By Michael Langemeier and Xiaoyi Fang
Center for Commercial Agriculture
Purdue University

Due to continued increases in demand for certified organic grains, crop farmers that have transitioned from conventional to certified organic grains report higher net returns per acre (McBride et al., 2015; Greene et al., 2017; Greene and Vilorio, 2018; Center for Farm Financial Management, 2020).  Despite this, certified organic land accounts for less than 2 percent of U.S. farmland (U.S. Agricultural Census, 2017).  Information pertaining to the relative profitability of conventional and organic production is often lacking.  This article compares the long-run net returns to land of conventional corn/soybean and corn/soybean/wheat crop rotations to that of an organic corn/soybean/wheat rotation.  Ten-year enterprise budgets for each crop rotation were developed so that we could capture the net returns of both the transition years and organic production years for the organic crop rotation.

Price, Yield, and Cost Comparisons

Certified organic grains tend to receive higher crop prices and have lower crop yields (McBride et al., 2015 and Center for Farm Financial Management, 2020).  Using FINBIN data for the 2014 to 2018 period, organic corn and soybean prices were more than double the corresponding prices for their conventional counterparts.  Organic wheat prices were approximately double the average winter wheat price.  The crop yield drags for organic corn, organic soybeans, and organic wheat were approximately 32 percent, 33 percent, and 24 percent, respectively.  Combining crop prices, crop yields, government payments, crop insurance indemnity payments, and miscellaneous revenue for both conventional and organic crops, gross revenue for the organic crops was higher, with the most significant difference associated with corn.
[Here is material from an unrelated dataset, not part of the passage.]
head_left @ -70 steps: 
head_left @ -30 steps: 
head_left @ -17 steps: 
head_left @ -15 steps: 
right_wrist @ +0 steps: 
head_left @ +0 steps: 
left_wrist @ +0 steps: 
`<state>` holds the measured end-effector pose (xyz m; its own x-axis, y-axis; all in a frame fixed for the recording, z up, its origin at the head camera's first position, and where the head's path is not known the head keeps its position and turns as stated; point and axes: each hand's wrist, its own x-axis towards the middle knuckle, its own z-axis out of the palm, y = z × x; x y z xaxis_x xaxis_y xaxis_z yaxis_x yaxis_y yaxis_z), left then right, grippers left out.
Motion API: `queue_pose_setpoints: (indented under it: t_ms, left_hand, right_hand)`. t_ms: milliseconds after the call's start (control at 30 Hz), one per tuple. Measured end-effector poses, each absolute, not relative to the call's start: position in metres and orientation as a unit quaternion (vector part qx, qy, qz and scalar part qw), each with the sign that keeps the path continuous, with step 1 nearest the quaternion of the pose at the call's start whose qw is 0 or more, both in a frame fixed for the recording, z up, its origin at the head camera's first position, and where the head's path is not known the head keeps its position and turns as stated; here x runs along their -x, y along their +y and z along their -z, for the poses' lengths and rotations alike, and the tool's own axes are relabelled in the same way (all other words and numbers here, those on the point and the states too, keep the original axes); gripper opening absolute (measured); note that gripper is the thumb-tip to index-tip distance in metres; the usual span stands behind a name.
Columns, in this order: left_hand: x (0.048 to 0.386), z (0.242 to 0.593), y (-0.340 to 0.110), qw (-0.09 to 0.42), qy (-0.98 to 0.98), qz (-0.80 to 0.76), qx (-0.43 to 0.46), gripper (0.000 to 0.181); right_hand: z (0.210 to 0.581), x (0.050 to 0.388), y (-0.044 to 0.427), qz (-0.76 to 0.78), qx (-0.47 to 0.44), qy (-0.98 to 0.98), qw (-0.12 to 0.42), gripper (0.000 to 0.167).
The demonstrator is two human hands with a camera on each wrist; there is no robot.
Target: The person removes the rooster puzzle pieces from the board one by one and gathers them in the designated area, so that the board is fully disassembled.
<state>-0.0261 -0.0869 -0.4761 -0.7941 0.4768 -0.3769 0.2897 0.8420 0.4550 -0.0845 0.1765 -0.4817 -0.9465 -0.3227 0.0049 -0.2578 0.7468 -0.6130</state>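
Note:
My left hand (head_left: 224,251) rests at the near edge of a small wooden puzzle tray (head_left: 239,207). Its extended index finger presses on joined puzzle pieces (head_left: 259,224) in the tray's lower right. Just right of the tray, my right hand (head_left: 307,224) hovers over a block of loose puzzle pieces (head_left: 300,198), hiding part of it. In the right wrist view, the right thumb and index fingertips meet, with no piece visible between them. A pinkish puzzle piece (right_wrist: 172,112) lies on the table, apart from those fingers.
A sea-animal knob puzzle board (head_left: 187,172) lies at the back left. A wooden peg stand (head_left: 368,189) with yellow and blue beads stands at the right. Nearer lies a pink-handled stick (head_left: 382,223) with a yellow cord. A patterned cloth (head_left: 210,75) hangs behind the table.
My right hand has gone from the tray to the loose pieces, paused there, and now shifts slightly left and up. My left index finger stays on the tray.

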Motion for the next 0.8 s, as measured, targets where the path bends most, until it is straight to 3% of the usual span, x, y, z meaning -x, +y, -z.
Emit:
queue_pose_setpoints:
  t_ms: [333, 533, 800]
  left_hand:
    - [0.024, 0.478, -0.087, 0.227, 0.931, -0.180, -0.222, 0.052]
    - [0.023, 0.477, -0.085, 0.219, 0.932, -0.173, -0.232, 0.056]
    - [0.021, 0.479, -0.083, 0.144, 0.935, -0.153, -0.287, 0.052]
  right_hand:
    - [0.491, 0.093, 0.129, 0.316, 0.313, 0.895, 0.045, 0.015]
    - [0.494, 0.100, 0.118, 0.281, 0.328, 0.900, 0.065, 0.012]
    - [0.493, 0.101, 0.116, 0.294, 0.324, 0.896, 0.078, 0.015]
Organic crop production often involves higher manure, machinery, and labor costs, and lower fertilizer, herbicide, and insecticide costs.  Using FINBIN data for the 2014 to 2018 period, total expenses for organic production in comparison to conventional production were slightly higher for corn, and from 30 to 40 percent higher for soybeans and wheat.

Enterprise Budget Summary

Enterprise budgets were developed for conventional, transition, and organic corn, soybeans, and wheat for a ten-year period.  Conventional corn, soybean, and wheat enterprises were used to estimate net returns per acre for a corn/soybean and a corn/soybean/wheat rotation.  Transition soybeans and wheat were used along with organic corn, soybeans, and wheat to estimate net returns per acre for an organic corn/soybean/wheat rotation.  Soybeans and wheat were used as transition crops, and the transition was assumed to take place over time rather than just the first two years of the ten-year period.  The organic crop rotation was set-up to ensure that the first organic crop would be corn, which has historically been the most profitable organic crop.  More detail pertaining to the enterprise budgets can be found here.

Table 1 illustrates the crop prices that were used for year 1 and years 2 through 10.  After being lower in the first year (i.e., 2020), crop prices were assumed to stabilize and reach a long-run equilibrium.  The historical difference between conventional and organic prices was used to estimate the organic prices.  Sensitivity analysis related to organic crop price assumptions can be found below.

Average net returns per acre for conventional and organic crop rotations are presented in Table 2.  The contribution margin is computed by subtracting variable cost from gross revenue, which includes crop revenue, government payments, and crop insurance indemnity payments.  Earnings are computed by subtracting variable and fixed costs from gross revenue.  The gross revenue for the organic crop rotation was significantly higher than the gross revenue for a corn/soybean rotation and a corn/soybean/wheat rotation.  Variable cost per acre was relatively lower for the organic crop rotation, but fixed costs were relatively higher.  Essentially, the organic crop rotation substitutes manure and machinery costs for fertilizer, herbicide, and insecticide.  Labor costs are higher for the organic crop rotation.  The net return to land for the organic rotation was $268 per acre, or approximately $110 and $120 higher than that of the conventional corn/soybean and conventional corn/soybean/wheat rotations.

Sensitivity Analysis for Crop Prices and Yields

The average net returns per acre for the three crop rotations illustrated in Table 2 are sensitive to changes in relative prices, relative yields, and relative costs.  The analysis in this section examines breakeven organic crop prices and breakeven organic crop yields.  Breakeven prices and yields were computed by comparing the net present value of net returns to land among the three crop rotations.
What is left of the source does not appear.